* [Problem statement]: Where the line containing "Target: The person" appears in the records below, begin there and repeat each line exactly through the final one, dropping all pictures.

* [Supplied material]:
_ _ _ _ _ _ _

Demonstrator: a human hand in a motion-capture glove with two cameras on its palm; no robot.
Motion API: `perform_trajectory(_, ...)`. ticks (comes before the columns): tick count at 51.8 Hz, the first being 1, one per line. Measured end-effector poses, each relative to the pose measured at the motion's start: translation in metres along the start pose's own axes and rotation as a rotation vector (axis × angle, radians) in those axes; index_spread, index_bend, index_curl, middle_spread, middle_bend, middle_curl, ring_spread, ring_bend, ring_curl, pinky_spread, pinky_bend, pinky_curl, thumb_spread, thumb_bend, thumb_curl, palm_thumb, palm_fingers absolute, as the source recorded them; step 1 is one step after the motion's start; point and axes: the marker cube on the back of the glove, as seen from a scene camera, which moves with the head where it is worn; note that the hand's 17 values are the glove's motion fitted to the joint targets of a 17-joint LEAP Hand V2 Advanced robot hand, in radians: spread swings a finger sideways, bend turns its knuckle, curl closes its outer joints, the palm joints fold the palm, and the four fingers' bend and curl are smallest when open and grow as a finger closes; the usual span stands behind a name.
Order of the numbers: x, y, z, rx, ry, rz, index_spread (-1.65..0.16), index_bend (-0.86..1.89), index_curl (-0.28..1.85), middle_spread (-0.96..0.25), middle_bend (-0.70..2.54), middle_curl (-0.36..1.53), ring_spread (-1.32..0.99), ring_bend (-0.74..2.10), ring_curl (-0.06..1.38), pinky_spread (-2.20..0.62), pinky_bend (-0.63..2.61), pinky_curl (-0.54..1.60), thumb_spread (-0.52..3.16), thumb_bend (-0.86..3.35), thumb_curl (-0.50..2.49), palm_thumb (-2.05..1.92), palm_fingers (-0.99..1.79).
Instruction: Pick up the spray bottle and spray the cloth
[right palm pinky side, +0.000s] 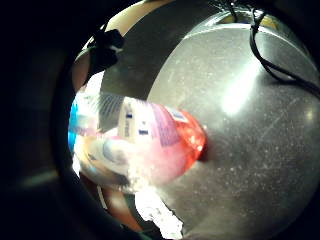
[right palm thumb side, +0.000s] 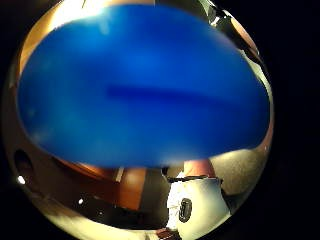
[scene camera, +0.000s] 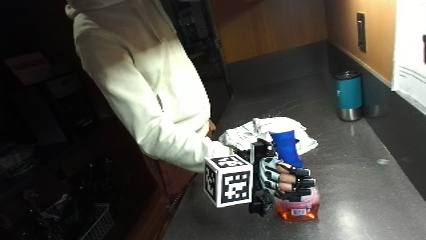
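1. Outside view: the right hand (scene camera: 287, 181) curls round the bottle (scene camera: 295, 199), which stands near on the desk (scene camera: 373, 200); the cloth (scene camera: 256, 132) lies just beyond.
2. Little-finger view: bottle (right palm pinky side: 150, 145) close to the palm; lift it straight.
3. Thumb view: blue sprayer (right palm thumb side: 145, 90) fills it; aim the nozzle at the cloth.

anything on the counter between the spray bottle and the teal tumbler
Only the white cloth, behind the spray bottle; beyond it, bare counter up to the teal tumbler, per the outside view.
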Motion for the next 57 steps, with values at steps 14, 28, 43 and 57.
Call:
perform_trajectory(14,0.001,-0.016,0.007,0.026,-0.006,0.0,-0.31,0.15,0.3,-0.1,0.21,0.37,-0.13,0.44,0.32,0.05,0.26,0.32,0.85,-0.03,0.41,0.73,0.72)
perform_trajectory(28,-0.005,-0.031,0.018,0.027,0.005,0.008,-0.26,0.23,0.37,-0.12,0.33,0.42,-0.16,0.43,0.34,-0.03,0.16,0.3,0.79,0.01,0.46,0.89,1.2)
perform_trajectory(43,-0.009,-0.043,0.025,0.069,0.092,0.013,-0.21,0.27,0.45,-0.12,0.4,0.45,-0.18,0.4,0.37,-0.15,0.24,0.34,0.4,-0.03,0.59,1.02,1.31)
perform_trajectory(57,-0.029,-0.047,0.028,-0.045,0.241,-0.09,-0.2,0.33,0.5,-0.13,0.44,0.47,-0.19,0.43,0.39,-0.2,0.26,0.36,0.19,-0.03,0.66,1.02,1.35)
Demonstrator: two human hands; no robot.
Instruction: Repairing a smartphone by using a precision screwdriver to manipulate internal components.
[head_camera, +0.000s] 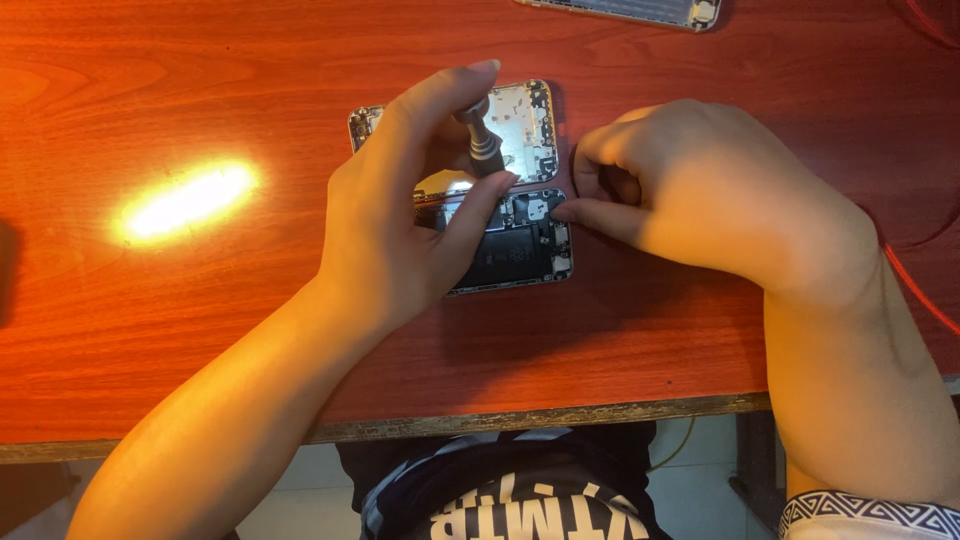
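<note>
An opened smartphone lies on the red-brown wooden table, its black battery and circuit parts exposed. Its lifted screen half lies just behind it, metal backing up. My left hand holds a small metal screwdriver upright between thumb and fingers, tip down over the phone's upper inside. My right hand rests on the table at the phone's right edge, fingers curled, index fingertip touching the phone's frame.
Another phone or phone shell lies at the table's far edge. A thin red cable curves along the right side. A bright lamp reflection shines on the wood at left. The table's worn front edge runs near my body.
</note>
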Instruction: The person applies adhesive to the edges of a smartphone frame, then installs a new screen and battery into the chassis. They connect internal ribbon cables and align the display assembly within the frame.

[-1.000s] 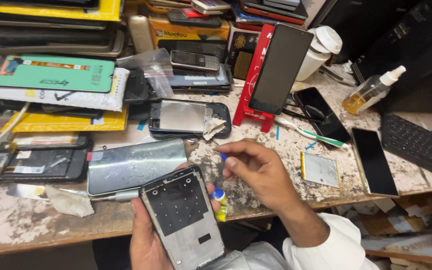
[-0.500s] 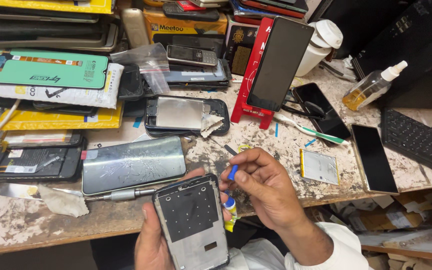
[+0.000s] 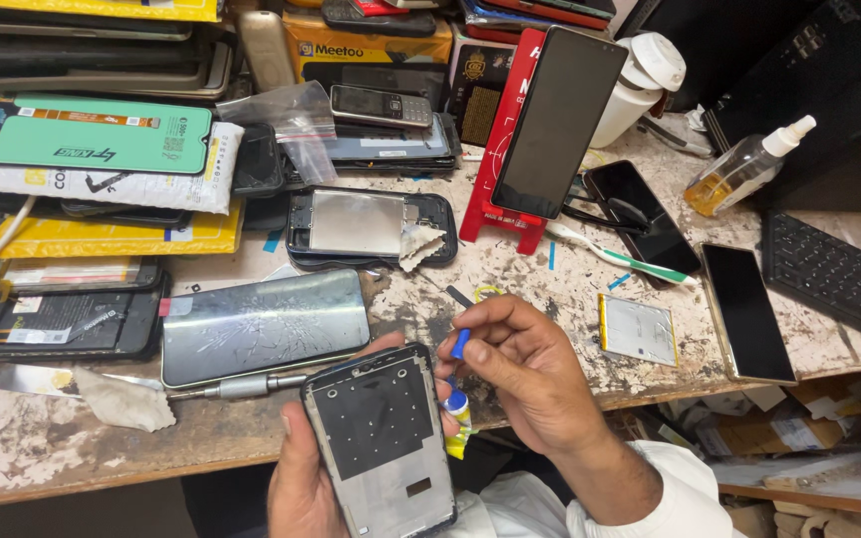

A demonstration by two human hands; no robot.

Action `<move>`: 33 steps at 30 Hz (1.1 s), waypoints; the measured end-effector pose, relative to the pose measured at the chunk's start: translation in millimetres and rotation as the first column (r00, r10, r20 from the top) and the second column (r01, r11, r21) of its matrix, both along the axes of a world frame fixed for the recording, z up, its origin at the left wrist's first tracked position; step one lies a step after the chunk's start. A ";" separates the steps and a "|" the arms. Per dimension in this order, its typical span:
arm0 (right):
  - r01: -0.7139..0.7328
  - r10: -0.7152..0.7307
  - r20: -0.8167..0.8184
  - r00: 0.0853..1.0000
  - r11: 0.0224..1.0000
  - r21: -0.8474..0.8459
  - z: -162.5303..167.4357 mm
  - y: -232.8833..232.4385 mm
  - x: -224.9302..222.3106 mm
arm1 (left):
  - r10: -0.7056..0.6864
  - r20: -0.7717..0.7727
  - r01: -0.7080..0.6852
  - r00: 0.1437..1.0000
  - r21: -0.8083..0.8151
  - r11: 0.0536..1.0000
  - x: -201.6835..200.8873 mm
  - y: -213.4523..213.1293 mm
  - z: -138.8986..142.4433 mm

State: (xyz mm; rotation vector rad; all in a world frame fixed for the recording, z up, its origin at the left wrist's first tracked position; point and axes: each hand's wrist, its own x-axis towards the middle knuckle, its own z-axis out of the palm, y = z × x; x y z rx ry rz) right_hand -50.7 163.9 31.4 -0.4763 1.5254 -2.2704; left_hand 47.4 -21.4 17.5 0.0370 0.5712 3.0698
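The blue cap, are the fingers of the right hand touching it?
Touching. The head view shows the right hand pinching the small blue cap between its fingertips, just above the phone frame that the left hand holds.

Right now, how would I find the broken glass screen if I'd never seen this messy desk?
Start at the red stand holding a black phone upright at the back of the worktable. Come forward and left to the table's front edge, just above the phone frame in the left hand. The cracked screen lies flat there; it alone has spidery cracks over its shiny grey face.
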 end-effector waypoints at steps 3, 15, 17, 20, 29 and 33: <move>-0.003 0.003 0.005 1.000 1.000 -0.005 -0.7 1.2 -0.4 | 0.007 -0.017 -0.006 1.000 0.011 1.000 0.3 1.9 -0.7; 0.102 -0.036 -0.381 0.924 0.983 0.155 11.7 5.5 23.1 | 0.004 0.024 -0.003 1.000 -0.046 0.999 2.3 0.5 -21.5; 0.036 0.005 -0.310 0.951 0.991 0.125 13.7 5.3 28.3 | -0.039 -0.006 0.039 0.999 0.001 0.999 3.5 -2.8 -32.7; 0.004 0.055 -0.355 0.933 0.986 0.165 21.1 12.2 32.3 | -0.135 -0.060 0.139 0.989 0.066 0.988 -3.0 -21.3 -49.9; -0.163 0.210 -0.252 0.945 0.967 0.196 26.5 37.9 41.0 | -0.303 -0.084 0.314 0.949 0.182 0.932 -29.1 5.9 -80.8; -0.051 0.092 -0.246 0.965 0.985 0.165 26.5 40.8 35.2 | -0.317 -0.082 0.327 0.945 0.191 0.926 -31.8 -3.9 -86.9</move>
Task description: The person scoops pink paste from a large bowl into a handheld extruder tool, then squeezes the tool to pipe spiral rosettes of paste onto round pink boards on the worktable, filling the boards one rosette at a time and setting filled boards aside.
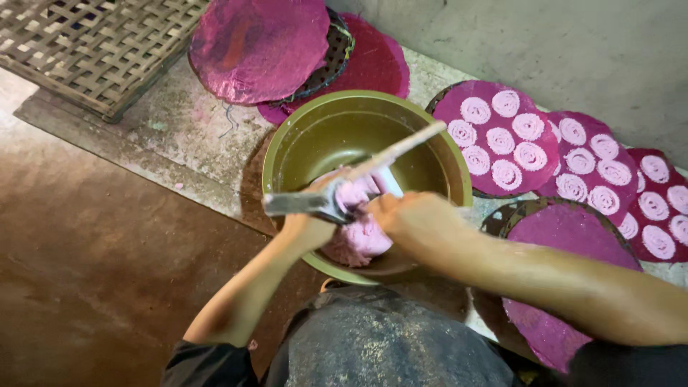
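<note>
Because the pink dough looks soft, moist and sticky, I judge it will sag and tear if pinched, so it is best cupped from below. It sits at the near inner wall of the olive-green bowl. My left hand is closed around a pale lever press above the dough; my right hand is curled against the mass, though whether it grips I cannot tell. Woven round trays of pink spirals lie to the right.
</note>
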`<state>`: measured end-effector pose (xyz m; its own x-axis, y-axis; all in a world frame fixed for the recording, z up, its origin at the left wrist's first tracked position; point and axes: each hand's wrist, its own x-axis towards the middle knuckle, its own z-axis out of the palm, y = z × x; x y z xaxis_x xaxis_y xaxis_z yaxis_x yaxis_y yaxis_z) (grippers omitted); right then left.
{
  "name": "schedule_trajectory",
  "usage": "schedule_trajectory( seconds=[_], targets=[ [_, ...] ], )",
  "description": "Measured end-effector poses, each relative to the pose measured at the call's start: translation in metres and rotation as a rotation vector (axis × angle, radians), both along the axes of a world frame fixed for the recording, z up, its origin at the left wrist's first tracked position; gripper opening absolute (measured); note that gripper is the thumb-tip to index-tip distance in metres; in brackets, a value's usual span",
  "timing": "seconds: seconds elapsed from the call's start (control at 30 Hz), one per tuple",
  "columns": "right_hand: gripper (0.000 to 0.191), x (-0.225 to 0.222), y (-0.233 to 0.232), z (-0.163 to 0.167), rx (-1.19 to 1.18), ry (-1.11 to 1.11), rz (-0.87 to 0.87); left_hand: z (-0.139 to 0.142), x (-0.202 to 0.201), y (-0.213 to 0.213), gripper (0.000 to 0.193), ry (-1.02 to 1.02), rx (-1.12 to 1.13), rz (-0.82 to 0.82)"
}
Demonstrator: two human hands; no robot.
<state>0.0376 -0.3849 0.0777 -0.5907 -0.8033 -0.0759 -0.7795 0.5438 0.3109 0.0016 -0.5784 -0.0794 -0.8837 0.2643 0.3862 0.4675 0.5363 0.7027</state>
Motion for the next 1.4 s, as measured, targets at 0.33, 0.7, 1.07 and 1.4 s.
schedule_trajectory(
  seconds=[0.33, 0.7, 1.07, 1.4],
  targets=[
    [0.030, -0.008, 0.030, 0.054, 0.087, -0.133, -0.229, 0.036, 0.004, -0.017, 0.072, 0.074, -0.052, 0.204],
    [0.023, -0.016, 0.028, 0.018, -0.130, -0.101, -0.267, -0.006, -0.014, -0.025, 0.047, 0.100, 0.083, 0.317],
    [0.043, -0.023, 0.012, -0.135, -1.081, -0.574, -0.295, -0.003, -0.047, -0.036, 0.068, 0.471, -0.157, 0.524],
    [0.038, -0.054, 0.011, -0.150, -1.114, -0.511, -0.314, 0.028, -0.065, -0.023, 0.057, 0.256, -0.286, 0.410]
  ],
)
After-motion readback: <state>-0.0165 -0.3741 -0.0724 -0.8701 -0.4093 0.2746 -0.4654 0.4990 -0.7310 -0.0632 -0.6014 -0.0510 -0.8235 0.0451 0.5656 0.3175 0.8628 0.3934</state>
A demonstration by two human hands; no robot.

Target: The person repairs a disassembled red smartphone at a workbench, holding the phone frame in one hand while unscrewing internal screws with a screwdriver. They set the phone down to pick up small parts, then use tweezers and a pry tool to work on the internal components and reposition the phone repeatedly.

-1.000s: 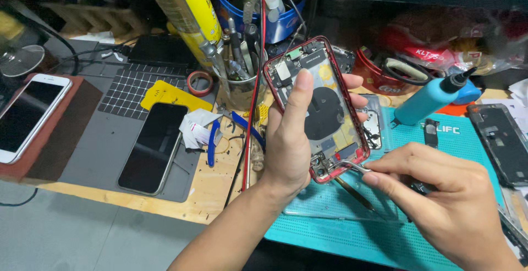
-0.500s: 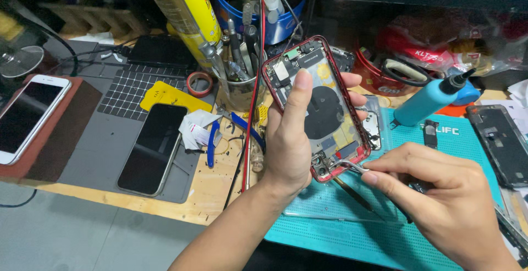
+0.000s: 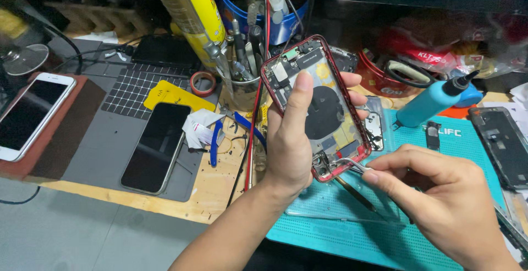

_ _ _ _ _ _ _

* [Answer below]:
Target: The person repairs a disassembled red smartphone at a workbench, holding the phone frame in one hand while unscrewing internal screws with a screwdriver. They set the phone down to pick up small parts, then use tweezers and a pry tool to work on the internal components and reposition the phone repeatedly.

-1.000s: 
-0.500s: 
+0.000s: 

The output is done.